- **WHAT THIS TASK INVOLVES**:
Your job is to return every line of the listing holding the string "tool".
(Beginning of SUPPLIED ENTRIES)
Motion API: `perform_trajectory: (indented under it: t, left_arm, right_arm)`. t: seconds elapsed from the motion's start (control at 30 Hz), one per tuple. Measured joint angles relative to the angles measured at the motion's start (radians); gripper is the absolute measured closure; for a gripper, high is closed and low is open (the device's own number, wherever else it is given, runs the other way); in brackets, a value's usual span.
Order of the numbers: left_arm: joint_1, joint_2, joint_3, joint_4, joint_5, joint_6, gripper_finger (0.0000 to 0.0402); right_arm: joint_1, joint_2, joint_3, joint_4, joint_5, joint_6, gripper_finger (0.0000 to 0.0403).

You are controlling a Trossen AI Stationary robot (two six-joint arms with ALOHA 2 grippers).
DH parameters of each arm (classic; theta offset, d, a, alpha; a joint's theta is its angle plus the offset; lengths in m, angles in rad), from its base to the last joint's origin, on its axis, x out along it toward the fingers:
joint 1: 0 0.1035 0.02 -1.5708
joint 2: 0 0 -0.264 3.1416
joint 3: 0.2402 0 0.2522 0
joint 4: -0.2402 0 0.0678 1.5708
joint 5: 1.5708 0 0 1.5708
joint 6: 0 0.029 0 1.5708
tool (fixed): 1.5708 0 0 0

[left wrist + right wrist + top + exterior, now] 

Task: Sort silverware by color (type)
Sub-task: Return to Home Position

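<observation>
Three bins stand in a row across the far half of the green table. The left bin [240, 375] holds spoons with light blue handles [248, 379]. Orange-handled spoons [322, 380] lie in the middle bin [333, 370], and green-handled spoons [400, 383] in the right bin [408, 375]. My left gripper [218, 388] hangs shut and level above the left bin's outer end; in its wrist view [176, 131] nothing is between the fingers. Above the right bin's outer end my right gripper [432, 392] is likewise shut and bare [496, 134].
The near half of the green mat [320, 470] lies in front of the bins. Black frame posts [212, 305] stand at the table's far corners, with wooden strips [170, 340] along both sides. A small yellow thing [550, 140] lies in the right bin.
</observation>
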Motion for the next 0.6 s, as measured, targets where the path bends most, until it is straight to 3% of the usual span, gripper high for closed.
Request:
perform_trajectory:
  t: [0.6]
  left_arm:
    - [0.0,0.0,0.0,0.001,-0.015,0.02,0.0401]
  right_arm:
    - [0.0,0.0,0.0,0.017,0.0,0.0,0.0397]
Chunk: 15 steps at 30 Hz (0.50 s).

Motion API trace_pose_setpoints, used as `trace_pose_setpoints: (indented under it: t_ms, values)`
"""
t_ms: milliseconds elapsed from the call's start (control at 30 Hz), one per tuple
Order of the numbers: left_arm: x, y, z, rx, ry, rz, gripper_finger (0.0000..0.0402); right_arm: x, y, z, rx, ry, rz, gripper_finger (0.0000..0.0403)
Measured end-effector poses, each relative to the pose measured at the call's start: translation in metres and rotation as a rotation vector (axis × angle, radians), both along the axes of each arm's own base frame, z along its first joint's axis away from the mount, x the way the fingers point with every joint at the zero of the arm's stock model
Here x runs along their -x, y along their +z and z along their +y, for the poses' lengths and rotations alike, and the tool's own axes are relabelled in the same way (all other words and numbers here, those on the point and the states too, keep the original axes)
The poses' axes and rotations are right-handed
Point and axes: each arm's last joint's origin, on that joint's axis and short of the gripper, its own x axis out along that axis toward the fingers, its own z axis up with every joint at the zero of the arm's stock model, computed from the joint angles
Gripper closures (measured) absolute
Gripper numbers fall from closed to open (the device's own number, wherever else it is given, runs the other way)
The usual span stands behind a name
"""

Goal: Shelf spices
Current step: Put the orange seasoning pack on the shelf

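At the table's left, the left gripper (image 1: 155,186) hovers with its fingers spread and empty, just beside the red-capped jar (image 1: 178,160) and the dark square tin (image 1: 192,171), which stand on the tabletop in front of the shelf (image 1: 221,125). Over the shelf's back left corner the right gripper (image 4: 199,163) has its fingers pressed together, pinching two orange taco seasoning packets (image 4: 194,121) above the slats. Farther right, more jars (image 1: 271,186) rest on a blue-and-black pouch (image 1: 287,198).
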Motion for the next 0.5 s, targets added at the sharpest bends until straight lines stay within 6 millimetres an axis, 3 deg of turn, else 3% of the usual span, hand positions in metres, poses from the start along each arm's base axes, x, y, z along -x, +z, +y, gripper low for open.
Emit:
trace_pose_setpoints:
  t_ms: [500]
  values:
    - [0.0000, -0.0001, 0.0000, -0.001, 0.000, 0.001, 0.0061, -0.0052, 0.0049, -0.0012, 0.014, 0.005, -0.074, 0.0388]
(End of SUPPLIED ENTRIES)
- **RESPONSE AREA**:
tool (fixed): 1.5708 0 0 0
Here x runs along their -x, y along their +z and z along their +y, for the poses' lengths and rotations alike, and the tool's own axes are relabelled in the same way (all other words and numbers here, those on the point and the states too, keep the original axes)

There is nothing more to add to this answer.